What the task requires: Where the line with "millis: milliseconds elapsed" appears below, start writing out lines exactly, and finish with the line with "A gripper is", which is included; write out nothing else.

Given records:
┌────────

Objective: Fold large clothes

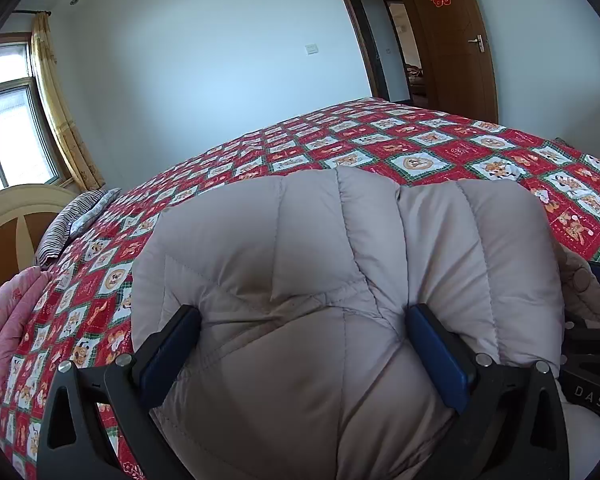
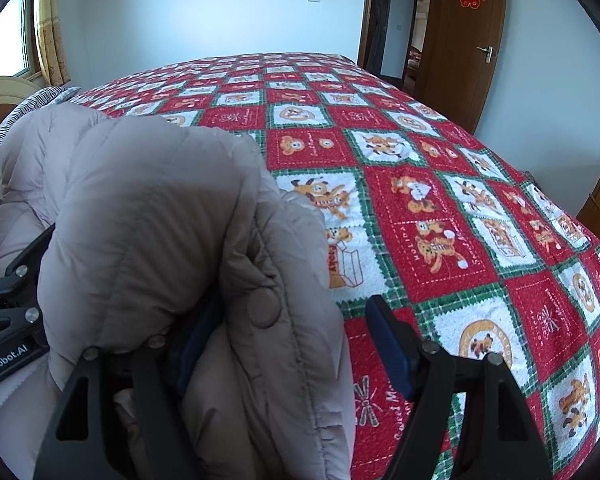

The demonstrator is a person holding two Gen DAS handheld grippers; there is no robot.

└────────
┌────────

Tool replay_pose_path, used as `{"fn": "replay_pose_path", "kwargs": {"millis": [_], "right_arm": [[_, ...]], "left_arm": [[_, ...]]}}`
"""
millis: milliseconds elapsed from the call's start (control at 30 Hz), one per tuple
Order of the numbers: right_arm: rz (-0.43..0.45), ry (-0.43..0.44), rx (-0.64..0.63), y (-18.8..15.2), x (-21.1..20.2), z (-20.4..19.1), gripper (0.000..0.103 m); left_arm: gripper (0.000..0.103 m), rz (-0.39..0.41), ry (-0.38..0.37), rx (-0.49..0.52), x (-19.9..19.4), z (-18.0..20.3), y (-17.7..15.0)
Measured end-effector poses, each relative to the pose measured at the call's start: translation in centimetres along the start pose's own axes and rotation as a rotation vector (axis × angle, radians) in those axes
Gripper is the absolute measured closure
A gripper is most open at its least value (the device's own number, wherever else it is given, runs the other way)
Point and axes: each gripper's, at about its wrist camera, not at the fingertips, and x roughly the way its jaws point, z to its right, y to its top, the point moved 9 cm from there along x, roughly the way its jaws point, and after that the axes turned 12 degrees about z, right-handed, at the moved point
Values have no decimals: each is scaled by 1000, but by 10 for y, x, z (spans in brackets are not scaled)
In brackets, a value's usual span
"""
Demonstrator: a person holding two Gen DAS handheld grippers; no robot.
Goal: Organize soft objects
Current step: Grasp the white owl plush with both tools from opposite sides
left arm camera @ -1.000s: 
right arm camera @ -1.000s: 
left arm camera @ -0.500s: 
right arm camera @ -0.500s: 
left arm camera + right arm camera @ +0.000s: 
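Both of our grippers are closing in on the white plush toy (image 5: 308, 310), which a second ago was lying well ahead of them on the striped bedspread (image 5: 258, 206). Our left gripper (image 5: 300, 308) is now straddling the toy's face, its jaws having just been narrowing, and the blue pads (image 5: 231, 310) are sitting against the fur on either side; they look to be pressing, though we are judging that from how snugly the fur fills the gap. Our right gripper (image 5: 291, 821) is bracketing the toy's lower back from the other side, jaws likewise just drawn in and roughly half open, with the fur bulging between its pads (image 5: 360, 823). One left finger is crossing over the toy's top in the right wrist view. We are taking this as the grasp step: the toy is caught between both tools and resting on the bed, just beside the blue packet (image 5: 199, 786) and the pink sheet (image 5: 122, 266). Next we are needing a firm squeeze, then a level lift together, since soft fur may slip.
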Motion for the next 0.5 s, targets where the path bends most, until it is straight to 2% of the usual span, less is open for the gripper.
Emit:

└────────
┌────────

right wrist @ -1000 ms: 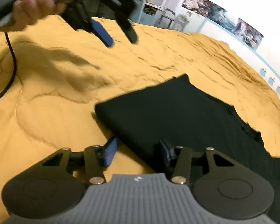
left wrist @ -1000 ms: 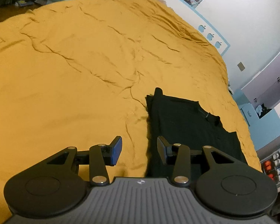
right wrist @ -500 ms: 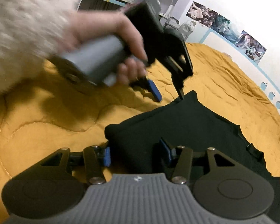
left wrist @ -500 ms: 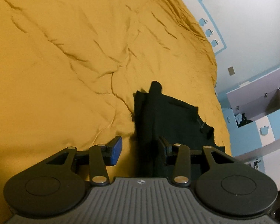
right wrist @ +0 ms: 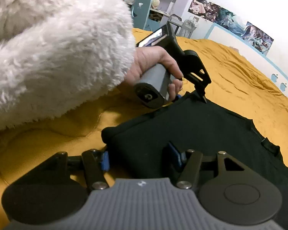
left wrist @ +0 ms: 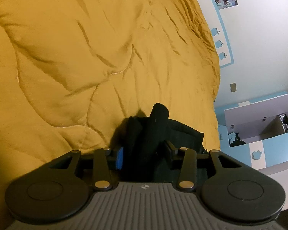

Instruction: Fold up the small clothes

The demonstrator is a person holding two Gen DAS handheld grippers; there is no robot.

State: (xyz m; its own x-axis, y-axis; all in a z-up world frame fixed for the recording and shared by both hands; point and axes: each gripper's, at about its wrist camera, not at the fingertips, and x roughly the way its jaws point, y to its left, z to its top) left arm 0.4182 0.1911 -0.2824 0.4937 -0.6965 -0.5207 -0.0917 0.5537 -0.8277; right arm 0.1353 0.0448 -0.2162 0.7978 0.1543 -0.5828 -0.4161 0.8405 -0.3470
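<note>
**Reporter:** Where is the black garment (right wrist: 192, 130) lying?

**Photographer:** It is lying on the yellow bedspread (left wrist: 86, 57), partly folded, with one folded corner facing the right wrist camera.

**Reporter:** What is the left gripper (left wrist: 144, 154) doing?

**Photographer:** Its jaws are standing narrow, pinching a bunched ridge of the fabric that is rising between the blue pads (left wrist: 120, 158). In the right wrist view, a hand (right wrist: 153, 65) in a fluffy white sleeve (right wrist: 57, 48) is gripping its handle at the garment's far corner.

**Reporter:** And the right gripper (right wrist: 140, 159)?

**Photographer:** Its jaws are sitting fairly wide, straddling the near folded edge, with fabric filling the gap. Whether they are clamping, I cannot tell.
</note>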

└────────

Task solution:
millis: milliseconds elapsed from the call's start (control at 30 Hz), one per tuple
Order of the numbers: right_arm: rz (-0.43..0.45), ry (-0.43..0.44), rx (-0.64..0.63), y (-18.8..15.2), x (-21.1..20.2), z (-20.4..19.1), gripper (0.000..0.103 m); left_arm: gripper (0.000..0.103 m), rz (-0.39..0.41), ry (-0.38..0.37), rx (-0.49..0.52), x (-19.9..19.4), z (-18.0..20.3), y (-17.7..15.0)
Measured end-effector poses, each relative to the pose measured at the call's start: translation in centimetres along the start pose's own axes and rotation as a rotation vector (axis × angle, radians) in those axes
Gripper is the absolute measured closure
A gripper is most open at its least value (the device's own number, wherever else it is given, runs the other way)

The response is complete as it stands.